—Bueno, ya lo sabes. Te ha abierto su casa e intenta que estés cómodo. No se merece que la trates mal.
Como ya tenía la cara limpia, Pedro pudo ver las pecas en la nariz de C. J.
—De acuerdo, pero ¿Tengo que ir al colegio?
—Siento tener que decírtelo, cowboy, pero es la ley. Todos los niños tienen que ir al colegio.
—Entonces, mañana quiero ir contigo a caballo.
—Antes, tenemos que ver cómo te va en el colegio y cómo tratas a una mujer —Pedro levantó una mano—. ¿Trato hecho?
—Trato hecho.
C. J. dió una palmada a la mano y Pedro le hizo cosquillas hasta que empezó a reírse. Luego, lo arropó, le deseó buenas noches, salió y cerró la puerta. Avanzó por el pasillo dándose cuenta de que se había responsabilizado de otra persona, de un niño. ¿Qué le había pasado para hacerlo? Fue hacia la sala, pero tuvo que pasar por el dormitorio principal. La puerta estaba abierta y vió a Paula sentada en la cama con las piernas cruzadas y una serie de papeles alrededor como si estuviera trabajando. Ella levantó la mirada.
—¿Se ha dormido C. J.?
Era preciosa, hipnóticamente preciosa.
—Creo que sí —contestó él casi sin poder hablar.
Ella no se movió y él tuvo que hacer un esfuerzo para no recordar los momentos que había pasado en esa misma cama. Ése no fue su sitio entonces ni lo era en ese momento. Sin embargo, eso no impidió que se acercara a ella. Paula abrió mucho los ojos oscuros y él se detuvo.
—¿Puedo hablar un minuto contigo?
Ella tragó saliva.
—¿De qué hay que hablar?
Pedro sonrió.
—De que, de pronto, nos hemos convertido en padres.
Ella sonrió aunque intentó evitarlo.
—De un niño pequeño al que no le gustan las niñas… Ninguna niña.
—¿Qué sabe un niño de nueve años?
—Que yo no le caigo bien —contestó ella.
Pedro sintió una opresión en el pecho y se acercó más a ella.

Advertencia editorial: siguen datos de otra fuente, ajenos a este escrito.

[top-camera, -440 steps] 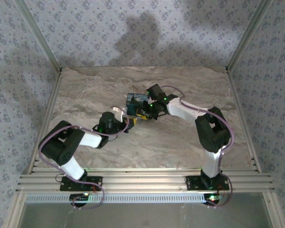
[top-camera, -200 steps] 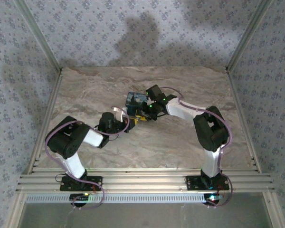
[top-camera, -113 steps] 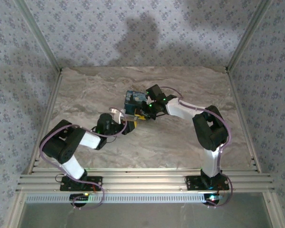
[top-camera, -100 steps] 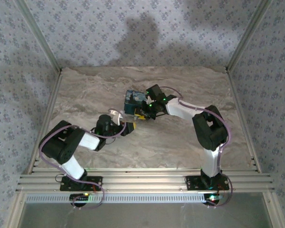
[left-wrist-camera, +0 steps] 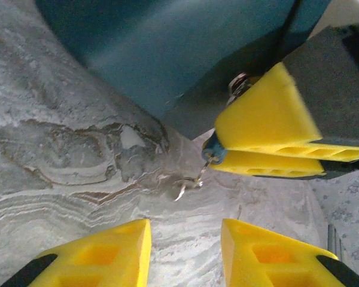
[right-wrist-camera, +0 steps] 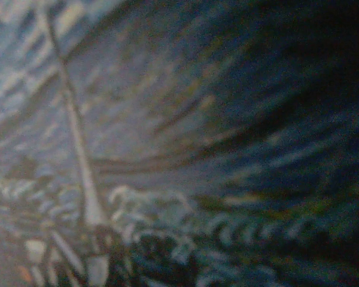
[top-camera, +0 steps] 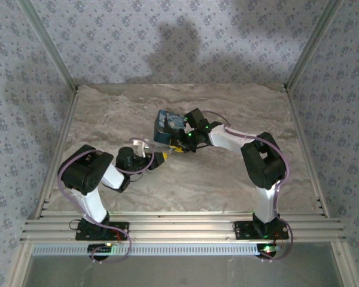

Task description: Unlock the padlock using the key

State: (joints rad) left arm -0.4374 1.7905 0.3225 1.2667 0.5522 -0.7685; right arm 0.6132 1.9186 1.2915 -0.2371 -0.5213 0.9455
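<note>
The blue padlock (top-camera: 166,127) lies mid-table, and its body (left-wrist-camera: 167,48) fills the top of the left wrist view. My right gripper (top-camera: 180,144) is pressed against its near side. Its yellow fingers (left-wrist-camera: 269,134) are shut on the key, whose blue head (left-wrist-camera: 212,153) sticks out at their tip. A small metal ring (left-wrist-camera: 188,183) hangs from the head onto the table. My left gripper (top-camera: 158,159) (left-wrist-camera: 185,254) stands open just short of the key, with nothing between its fingers. The right wrist view is a dark blue blur of the padlock (right-wrist-camera: 215,119) seen very close.
The marble tabletop (top-camera: 215,179) is walled by patterned panels on three sides, with metal posts (top-camera: 48,48) at the back corners. An aluminium rail (top-camera: 179,230) runs along the near edge by the arm bases.
My left gripper has drawn back a little toward the near left, away from the padlock, and its elbow has shifted. The padlock and right gripper have edged slightly left.
</note>
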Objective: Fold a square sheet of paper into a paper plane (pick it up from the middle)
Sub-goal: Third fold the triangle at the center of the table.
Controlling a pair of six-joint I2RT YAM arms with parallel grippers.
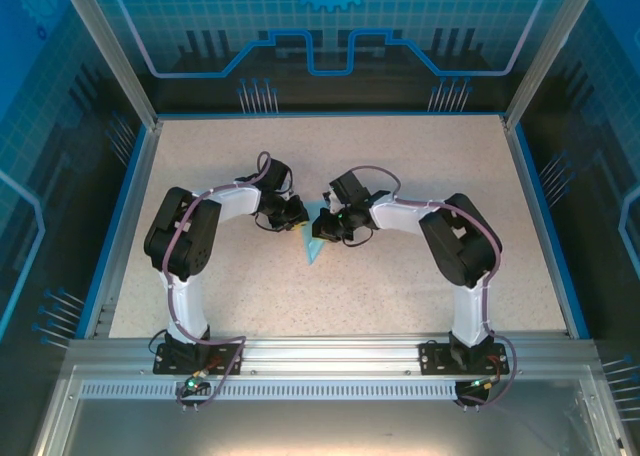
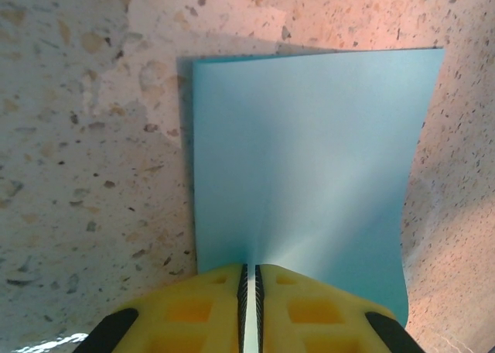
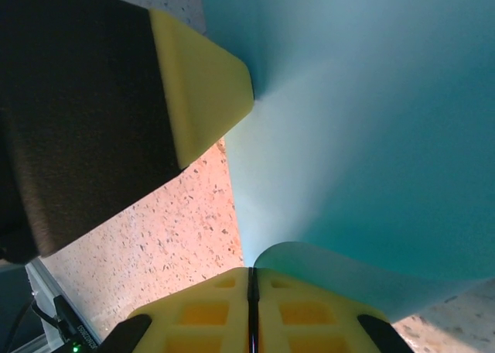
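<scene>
The square sheet of paper (image 1: 316, 244) is pale cyan-blue and hangs between both grippers above the middle of the table, tapering to a point toward the near edge. My left gripper (image 1: 297, 219) is shut on its left edge. In the left wrist view the yellow fingers (image 2: 193, 306) of the left gripper (image 2: 250, 266) pinch the sheet (image 2: 309, 152), which spreads flat away from them. My right gripper (image 1: 327, 226) is shut on the sheet's other side. In the right wrist view the right gripper (image 3: 251, 269) clamps a curled edge of the sheet (image 3: 363, 121), with a left finger (image 3: 205, 82) pinching higher up.
The speckled beige table (image 1: 400, 156) has a blue border and metal frame posts at its corners. Both arm bases are bolted to the aluminium rail (image 1: 330, 356) at the near edge. Both elbows (image 1: 185, 231) bulge outward to either side of the paper.
</scene>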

—Hasta que llegue a conocerte, Paula. Entonces, le parecerás irresistible.
Como estaba pareciéndoselo a él. Miró alrededor para pensar en otra cosa.
—Me gusta cómo has dejado el cuarto.
Las paredes estaban pintadas de azul, había arreglado el suelo de madera y lo había cubierto en parte con una mullida alfombra color arena.
—El mérito es de Tamara y Gonzalo. Ellos la reformaron.
Pedro notó que faltaba algo. Habían sustituido el cabecero de madera tallada por otro del latón.
—La cama… La cama de tus bisabuelos.
Ella se sonrojó.
—Te acuerdas.
—Cariño, no me he olvidado de casi nada de ese fin de semana.
—Ah… —Paula hizo una pausa—. Está en casa de Gonzalo y Tamara. Los Chaves también son antepasados de ella. Era lo único que mi hermana quería de la antigua casa familiar, un regalo de boda.